_Exercise directions:_ Copy the lines of the data below exactly, starting at the first and stopping after the line that contains "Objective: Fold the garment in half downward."; include no pictures.

_Exercise inputs:_

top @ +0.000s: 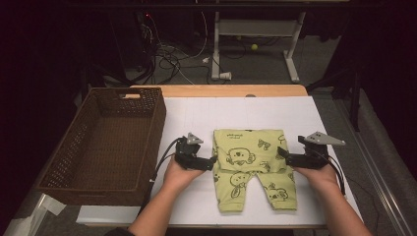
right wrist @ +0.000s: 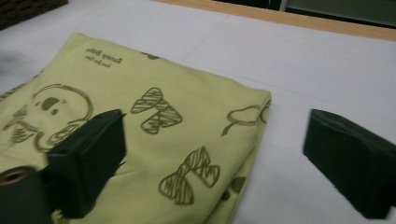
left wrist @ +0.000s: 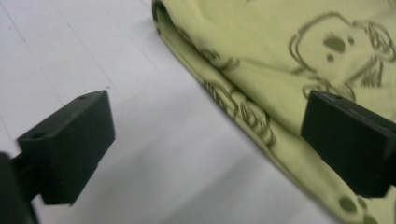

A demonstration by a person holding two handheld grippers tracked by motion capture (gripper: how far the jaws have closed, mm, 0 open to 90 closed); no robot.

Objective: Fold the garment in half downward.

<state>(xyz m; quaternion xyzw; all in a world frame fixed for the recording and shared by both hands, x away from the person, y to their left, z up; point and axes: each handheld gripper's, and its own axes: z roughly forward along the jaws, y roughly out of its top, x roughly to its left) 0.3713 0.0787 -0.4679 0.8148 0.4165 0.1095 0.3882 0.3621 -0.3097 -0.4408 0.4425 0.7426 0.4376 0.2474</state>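
Note:
A light green baby garment [top: 251, 157] with dark koala and butterfly prints lies folded flat on the white table cover [top: 236, 110], its two legs toward the person. My left gripper [top: 212, 162] sits at the garment's left edge, jaws wide open. In the left gripper view [left wrist: 205, 140], one jaw is over the cloth [left wrist: 280, 46] and the other over bare white surface. My right gripper [top: 281, 155] is at the garment's right edge, also open. In the right gripper view [right wrist: 215, 163], its jaws straddle the folded edge of the cloth [right wrist: 154, 121] without pressing on it.
A brown wicker basket [top: 160, 118] stands at the left of the table, close to my left gripper. The table's wooden far edge [top: 221, 91] shows behind the white cover. Beyond it are cables and a desk frame [top: 255, 29] on the floor.

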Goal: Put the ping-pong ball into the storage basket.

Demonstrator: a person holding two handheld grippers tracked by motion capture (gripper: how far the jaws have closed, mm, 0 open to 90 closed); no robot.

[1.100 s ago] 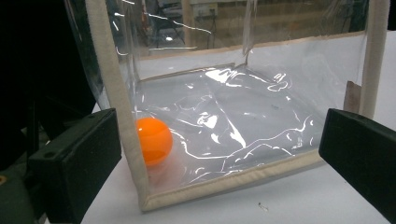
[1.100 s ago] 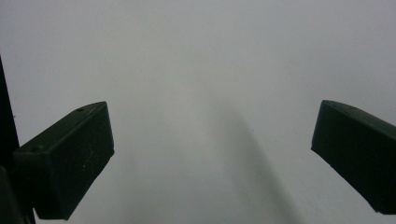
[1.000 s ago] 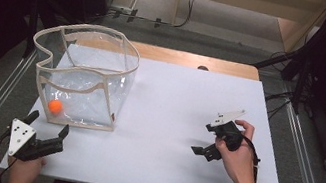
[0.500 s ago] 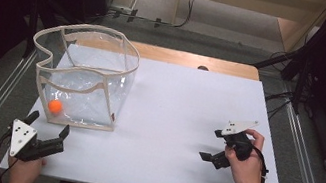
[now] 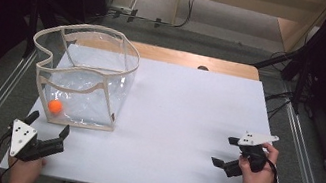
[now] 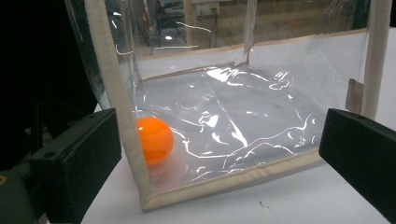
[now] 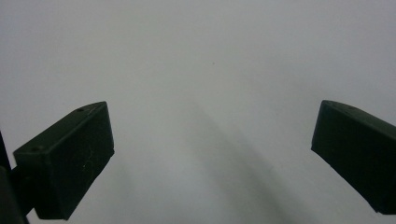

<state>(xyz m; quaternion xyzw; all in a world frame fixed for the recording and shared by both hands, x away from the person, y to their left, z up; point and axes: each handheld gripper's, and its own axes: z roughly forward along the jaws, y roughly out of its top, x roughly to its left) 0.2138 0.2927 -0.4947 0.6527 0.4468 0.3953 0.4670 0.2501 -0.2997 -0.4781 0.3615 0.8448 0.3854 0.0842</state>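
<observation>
A clear plastic bag (image 5: 83, 77) with cream fabric trim stands upright and open-topped at the far left corner of the white desk (image 5: 181, 120), an orange ball (image 5: 55, 106) resting inside it against the bag's near left corner. The left tool (image 5: 48, 128), held in a hand (image 5: 24, 171) at the desk's near left corner, is released, its jaws spread wide and aimed at the bag's near wall from just in front of it, not touching. In the left gripper view the ball (image 6: 154, 140) sits behind the bag's (image 6: 243, 121) trimmed vertical edge, between the two black jaws but beyond them, with crumpled plastic lying across the bag's floor. The right tool (image 5: 225, 151), gripped by the other hand (image 5: 258, 175) near the desk's right edge, is likewise released and well apart from the bag. In the right gripper view its jaws stand wide over bare white desk (image 7: 205, 79).
</observation>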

_Task response:_
top @ +0.000s: 
right wrist @ +0.000s: 
left wrist @ +0.000s: 

A demonstration by a person holding two handheld grippers tracked by motion capture (gripper: how far the jaws have closed, mm, 0 open to 90 closed); no robot.

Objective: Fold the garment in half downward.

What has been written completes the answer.